Exercise details. Of the lines below, write out exactly those from the line with "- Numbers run" through the line with "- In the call", both included, and skip the rest.

Stored data entries
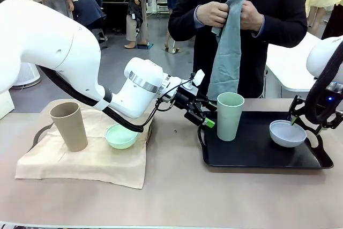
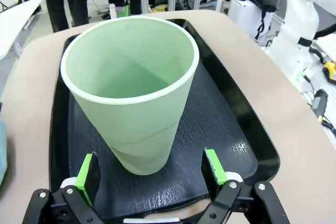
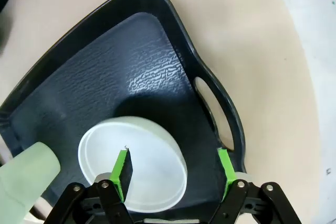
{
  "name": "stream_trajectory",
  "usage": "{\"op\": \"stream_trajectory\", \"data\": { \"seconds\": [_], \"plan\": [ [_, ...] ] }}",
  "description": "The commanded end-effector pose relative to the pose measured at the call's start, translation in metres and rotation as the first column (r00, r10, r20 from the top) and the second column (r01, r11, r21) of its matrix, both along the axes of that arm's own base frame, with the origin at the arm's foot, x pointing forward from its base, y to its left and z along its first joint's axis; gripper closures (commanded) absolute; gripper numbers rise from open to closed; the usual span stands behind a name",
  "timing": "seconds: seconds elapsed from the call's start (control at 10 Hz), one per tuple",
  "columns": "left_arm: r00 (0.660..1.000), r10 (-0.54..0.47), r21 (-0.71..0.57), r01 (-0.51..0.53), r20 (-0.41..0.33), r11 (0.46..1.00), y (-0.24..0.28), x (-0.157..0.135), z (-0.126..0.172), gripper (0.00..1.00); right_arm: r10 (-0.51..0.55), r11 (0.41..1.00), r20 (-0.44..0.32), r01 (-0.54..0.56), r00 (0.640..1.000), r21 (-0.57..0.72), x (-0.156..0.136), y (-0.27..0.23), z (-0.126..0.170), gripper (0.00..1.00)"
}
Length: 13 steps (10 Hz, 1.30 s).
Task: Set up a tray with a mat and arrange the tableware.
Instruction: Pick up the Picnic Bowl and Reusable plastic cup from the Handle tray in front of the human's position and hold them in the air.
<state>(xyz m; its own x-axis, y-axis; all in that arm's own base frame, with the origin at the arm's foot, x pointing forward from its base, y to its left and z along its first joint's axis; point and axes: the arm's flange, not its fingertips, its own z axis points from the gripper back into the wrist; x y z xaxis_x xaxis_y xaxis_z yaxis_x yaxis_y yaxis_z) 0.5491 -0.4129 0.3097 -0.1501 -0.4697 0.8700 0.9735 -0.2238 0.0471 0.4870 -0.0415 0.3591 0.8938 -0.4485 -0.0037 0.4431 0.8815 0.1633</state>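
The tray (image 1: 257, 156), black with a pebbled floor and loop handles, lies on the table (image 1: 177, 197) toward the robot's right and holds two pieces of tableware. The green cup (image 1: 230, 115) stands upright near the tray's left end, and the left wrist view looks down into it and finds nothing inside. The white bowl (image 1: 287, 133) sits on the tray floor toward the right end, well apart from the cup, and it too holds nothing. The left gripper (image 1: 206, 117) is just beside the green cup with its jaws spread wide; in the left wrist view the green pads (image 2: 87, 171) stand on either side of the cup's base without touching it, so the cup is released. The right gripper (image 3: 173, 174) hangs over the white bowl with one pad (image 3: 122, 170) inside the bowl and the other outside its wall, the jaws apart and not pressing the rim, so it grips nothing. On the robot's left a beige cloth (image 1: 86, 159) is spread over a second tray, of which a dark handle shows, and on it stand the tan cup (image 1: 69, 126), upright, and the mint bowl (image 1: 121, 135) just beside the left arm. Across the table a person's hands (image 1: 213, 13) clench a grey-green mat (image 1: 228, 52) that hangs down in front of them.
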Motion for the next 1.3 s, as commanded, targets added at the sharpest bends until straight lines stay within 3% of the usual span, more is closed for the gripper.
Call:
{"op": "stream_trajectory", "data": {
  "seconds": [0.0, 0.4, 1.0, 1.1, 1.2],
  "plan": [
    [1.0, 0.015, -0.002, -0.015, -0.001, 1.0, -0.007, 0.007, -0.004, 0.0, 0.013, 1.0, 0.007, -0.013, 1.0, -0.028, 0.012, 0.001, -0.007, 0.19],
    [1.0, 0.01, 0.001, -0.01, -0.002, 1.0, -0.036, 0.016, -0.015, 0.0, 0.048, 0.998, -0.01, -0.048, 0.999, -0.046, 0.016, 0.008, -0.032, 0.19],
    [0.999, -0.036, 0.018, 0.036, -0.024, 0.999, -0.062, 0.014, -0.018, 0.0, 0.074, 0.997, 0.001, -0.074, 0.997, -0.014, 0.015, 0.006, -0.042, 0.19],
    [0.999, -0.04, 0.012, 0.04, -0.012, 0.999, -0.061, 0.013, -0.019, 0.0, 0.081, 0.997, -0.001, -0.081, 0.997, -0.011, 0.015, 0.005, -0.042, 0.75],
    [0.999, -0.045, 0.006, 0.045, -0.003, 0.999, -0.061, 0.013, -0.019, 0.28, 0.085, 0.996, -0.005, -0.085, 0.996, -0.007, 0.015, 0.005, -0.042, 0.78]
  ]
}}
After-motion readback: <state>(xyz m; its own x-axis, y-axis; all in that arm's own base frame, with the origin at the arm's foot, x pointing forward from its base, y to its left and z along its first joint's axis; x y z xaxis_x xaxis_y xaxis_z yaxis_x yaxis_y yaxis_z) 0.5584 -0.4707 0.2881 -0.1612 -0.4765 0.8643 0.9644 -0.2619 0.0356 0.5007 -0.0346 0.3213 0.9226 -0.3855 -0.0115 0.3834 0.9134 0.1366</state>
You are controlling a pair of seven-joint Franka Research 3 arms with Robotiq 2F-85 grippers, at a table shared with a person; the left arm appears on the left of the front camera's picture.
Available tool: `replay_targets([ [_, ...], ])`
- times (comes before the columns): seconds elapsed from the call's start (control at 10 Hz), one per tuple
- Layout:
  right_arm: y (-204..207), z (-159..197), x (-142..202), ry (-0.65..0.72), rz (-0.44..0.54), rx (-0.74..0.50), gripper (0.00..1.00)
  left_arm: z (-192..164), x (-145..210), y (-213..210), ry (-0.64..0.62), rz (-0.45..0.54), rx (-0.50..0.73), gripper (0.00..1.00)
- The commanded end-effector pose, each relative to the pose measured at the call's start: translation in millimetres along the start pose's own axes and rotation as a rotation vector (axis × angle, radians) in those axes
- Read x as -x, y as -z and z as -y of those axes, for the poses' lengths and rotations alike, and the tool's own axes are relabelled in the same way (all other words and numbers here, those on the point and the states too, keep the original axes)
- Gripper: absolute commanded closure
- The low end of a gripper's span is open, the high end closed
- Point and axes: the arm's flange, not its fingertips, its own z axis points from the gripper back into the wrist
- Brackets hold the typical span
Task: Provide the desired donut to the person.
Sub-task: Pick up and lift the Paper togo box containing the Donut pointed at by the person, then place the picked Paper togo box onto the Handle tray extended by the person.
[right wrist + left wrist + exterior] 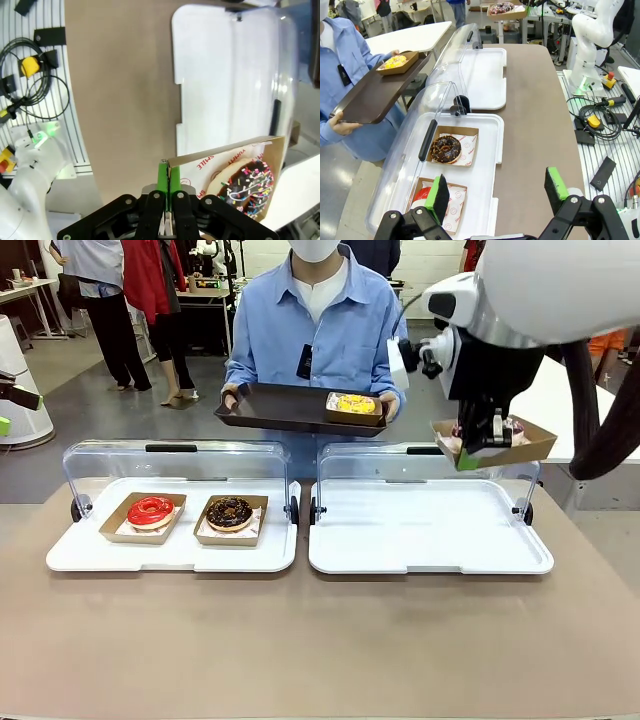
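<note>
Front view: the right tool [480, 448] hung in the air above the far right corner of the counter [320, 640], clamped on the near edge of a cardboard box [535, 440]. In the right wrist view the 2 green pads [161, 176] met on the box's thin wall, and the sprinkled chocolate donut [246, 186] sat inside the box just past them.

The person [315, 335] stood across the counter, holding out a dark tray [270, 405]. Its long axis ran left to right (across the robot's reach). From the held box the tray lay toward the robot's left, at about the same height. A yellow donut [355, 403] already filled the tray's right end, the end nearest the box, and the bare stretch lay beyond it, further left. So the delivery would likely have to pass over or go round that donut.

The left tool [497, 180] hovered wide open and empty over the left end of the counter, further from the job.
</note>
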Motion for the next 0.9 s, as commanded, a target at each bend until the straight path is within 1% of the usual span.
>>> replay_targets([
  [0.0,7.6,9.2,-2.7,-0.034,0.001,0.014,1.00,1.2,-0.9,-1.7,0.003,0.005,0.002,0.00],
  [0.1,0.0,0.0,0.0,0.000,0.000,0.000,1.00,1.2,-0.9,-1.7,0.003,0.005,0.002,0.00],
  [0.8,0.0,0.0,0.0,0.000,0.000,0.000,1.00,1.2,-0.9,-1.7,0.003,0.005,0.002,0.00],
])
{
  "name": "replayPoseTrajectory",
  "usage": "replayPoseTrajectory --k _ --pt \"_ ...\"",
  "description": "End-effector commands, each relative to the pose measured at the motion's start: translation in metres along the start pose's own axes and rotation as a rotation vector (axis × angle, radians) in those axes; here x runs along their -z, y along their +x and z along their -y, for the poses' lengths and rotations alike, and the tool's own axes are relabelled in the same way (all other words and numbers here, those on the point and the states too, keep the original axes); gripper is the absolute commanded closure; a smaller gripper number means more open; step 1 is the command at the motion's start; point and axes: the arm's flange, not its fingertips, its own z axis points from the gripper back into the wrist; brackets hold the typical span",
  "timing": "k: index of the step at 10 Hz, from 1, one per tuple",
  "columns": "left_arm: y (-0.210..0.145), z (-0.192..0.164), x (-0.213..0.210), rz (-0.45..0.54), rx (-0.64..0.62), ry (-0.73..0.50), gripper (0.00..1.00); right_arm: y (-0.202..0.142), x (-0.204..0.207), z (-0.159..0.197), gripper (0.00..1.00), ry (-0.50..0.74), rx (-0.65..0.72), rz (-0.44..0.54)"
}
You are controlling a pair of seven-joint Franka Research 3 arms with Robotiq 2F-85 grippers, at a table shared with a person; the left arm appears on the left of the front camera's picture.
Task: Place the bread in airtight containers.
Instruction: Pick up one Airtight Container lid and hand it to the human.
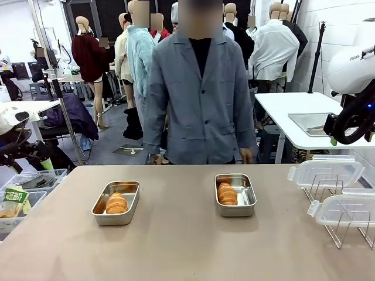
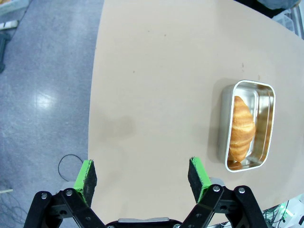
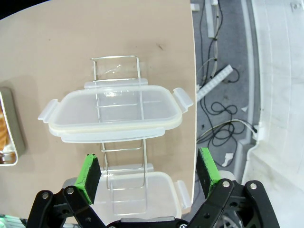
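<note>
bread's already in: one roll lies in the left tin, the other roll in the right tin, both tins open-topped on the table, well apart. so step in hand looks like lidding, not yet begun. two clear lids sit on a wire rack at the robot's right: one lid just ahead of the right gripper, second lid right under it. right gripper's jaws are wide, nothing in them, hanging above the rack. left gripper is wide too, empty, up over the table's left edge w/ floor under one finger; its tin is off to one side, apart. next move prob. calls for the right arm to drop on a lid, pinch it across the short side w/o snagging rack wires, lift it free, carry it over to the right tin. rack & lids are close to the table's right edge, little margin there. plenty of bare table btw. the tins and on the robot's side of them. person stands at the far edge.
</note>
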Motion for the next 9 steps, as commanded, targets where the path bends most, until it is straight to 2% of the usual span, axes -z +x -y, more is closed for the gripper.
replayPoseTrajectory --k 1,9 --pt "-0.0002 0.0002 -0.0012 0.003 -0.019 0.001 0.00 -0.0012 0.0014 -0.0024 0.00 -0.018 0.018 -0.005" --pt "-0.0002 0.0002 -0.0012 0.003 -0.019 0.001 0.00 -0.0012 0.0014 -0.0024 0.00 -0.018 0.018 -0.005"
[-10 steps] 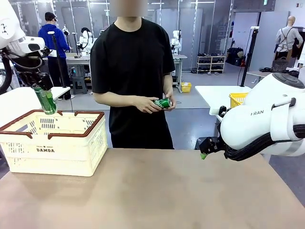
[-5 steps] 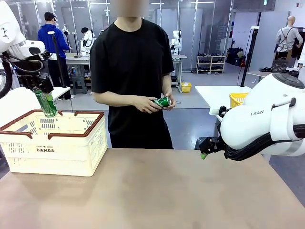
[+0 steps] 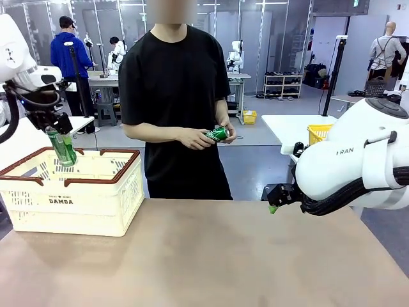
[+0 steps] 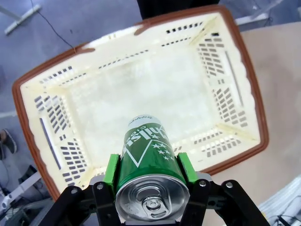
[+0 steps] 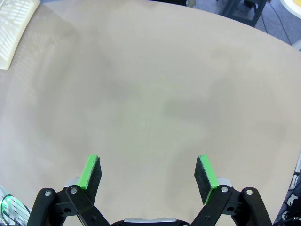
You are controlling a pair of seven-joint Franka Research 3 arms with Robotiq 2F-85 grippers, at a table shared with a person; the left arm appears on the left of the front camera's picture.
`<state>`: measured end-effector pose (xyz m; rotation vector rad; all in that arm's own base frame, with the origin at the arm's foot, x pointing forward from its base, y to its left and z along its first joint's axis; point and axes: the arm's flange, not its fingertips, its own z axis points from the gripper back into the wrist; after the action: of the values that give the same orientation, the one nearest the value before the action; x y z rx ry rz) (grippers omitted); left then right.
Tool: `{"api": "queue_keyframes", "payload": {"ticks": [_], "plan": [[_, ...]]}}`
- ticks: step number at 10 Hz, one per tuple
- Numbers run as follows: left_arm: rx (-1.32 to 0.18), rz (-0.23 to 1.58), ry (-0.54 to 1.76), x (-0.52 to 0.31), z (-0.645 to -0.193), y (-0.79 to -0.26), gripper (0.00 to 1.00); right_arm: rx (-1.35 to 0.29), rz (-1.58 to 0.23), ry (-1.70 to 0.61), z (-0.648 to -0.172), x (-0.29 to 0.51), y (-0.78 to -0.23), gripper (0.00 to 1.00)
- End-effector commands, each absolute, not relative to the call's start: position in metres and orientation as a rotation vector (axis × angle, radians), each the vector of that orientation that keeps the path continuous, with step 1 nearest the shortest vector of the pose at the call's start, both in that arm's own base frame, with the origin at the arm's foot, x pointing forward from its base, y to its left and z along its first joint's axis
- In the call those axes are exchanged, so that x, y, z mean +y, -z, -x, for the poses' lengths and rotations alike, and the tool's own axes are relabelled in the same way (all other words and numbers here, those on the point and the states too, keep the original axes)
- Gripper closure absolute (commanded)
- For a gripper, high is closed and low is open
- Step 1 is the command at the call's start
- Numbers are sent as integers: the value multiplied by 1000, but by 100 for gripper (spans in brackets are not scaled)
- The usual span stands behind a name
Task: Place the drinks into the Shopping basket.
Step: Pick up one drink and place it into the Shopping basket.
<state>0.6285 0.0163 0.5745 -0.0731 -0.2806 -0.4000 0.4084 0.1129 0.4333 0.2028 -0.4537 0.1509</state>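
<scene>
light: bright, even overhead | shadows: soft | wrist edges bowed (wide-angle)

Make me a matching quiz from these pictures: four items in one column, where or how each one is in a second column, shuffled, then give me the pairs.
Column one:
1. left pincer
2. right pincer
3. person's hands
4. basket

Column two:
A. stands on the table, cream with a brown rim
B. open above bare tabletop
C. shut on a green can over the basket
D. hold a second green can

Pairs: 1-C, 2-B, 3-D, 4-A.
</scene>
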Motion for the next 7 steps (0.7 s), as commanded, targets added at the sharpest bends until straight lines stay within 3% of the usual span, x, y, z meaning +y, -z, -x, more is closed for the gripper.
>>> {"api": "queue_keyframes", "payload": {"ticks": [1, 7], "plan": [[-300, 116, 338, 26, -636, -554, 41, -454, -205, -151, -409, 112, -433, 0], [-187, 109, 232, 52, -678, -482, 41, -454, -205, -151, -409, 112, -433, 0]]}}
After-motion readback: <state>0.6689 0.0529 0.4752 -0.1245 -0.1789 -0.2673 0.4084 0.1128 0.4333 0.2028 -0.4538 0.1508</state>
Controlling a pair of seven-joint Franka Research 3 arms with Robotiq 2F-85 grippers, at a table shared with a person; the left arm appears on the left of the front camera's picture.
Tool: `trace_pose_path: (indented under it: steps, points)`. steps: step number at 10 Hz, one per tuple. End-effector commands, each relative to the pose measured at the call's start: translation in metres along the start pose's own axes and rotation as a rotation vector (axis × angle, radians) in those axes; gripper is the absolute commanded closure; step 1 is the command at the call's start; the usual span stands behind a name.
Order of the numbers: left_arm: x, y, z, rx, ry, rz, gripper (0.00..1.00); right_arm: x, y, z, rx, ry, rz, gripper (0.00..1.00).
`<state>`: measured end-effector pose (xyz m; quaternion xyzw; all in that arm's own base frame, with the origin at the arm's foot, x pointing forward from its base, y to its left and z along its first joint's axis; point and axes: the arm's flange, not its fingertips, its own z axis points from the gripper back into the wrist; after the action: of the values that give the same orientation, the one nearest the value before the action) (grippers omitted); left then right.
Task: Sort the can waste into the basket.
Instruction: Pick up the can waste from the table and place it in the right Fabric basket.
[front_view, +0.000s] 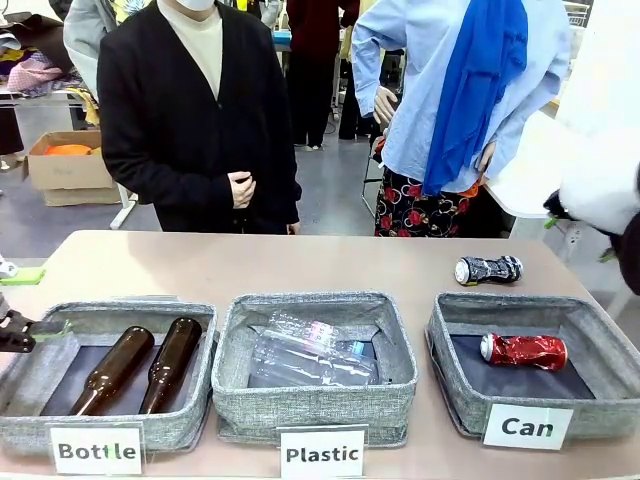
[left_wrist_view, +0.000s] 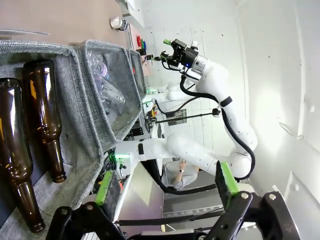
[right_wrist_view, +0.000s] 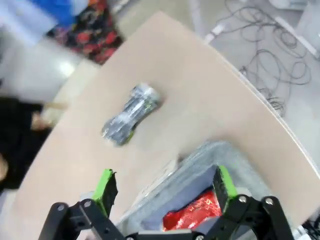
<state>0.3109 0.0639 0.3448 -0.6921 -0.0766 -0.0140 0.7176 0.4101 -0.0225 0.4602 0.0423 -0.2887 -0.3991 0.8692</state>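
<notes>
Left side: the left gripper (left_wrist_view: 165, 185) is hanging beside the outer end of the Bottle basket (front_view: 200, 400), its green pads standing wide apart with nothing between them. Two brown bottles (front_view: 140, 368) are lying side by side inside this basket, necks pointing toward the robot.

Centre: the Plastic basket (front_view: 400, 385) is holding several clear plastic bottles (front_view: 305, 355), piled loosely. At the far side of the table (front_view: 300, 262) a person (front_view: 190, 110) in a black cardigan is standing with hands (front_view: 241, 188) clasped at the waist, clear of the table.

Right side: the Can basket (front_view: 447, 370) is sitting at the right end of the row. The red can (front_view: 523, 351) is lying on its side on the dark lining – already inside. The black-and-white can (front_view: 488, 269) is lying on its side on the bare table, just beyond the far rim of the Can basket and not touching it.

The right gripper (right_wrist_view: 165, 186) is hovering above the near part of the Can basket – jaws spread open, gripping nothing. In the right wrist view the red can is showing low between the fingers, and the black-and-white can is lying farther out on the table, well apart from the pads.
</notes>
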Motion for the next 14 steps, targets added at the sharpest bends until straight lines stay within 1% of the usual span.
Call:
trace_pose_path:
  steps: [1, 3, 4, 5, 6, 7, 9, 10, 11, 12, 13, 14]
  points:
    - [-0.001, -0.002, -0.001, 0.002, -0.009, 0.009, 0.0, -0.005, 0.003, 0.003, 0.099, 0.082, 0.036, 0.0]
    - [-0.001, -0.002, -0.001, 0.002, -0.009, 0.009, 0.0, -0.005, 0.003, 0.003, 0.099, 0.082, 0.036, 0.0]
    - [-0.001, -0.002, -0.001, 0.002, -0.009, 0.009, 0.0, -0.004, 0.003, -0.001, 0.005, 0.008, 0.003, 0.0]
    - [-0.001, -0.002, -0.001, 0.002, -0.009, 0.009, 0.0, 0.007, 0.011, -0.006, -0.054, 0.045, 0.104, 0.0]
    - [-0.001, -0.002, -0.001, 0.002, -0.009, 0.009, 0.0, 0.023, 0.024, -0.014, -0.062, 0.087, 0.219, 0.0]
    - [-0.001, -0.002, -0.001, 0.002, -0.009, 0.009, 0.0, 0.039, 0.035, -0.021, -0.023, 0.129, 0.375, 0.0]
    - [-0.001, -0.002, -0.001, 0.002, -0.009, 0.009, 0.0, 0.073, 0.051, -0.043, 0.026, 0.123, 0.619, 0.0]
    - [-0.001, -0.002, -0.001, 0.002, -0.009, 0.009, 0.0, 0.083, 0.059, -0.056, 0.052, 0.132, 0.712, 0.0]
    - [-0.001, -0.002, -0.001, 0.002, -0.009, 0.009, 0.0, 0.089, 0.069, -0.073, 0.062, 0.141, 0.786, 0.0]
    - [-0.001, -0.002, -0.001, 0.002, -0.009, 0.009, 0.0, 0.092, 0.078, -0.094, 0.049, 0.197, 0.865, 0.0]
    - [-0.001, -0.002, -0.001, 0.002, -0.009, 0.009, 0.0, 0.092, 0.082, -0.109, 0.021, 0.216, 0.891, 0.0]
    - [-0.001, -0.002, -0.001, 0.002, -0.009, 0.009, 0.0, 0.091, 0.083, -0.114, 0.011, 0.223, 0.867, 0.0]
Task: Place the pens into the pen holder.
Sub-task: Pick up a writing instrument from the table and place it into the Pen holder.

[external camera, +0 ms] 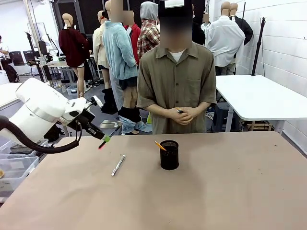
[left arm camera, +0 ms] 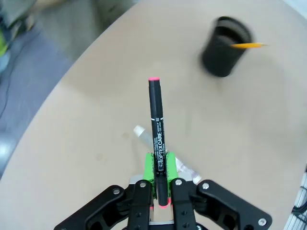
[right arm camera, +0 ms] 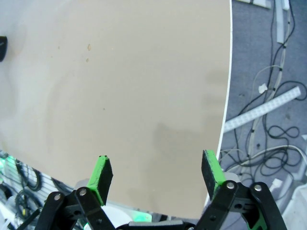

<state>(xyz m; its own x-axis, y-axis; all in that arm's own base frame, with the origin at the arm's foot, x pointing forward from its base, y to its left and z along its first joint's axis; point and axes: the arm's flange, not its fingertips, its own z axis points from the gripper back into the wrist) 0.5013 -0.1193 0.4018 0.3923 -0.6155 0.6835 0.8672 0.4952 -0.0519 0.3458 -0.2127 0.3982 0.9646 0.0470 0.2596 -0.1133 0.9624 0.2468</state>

Solution to the problem.
- Numbers run as follows: left_arm: rx (-1.32 to 0.18), rz (-0.23 to 1.58), ry (-0.54 to 1.76), x (-0.52 to 0.31), z (-0.645 to -0.193), y (-0.79 to -0.26), gripper (0.00 to 1.00); right_arm: rx (-1.35 to 0.29), rz (-1.58 to 0.23), ry (-1.70 to 0.61), z (-0.648 to -0.172), x (-0.29 to 0.51), y (-0.78 to -0.23), gripper (0.00 to 1.00)
- End-effector commands, each absolute, not relative to the call's start: position in metres and orientation as a rotation vector (axis × angle, radians), each the vector of that orientation that keeps the path continuous, with step 1 nearest the shortest vector of the pose at the call's start, both in that arm's own base frame, with the origin at the arm's foot, x pointing forward from its base, y to its left and z along its first joint's axis
- In the call those axes are exchanged, so that x, y, z mean +y, -z, -x, for the poses' lengths and rotations alike, and the tool's own axes are relabelled in the same way (all other words and numbers here, those on the point and the states too, keep the original axes)

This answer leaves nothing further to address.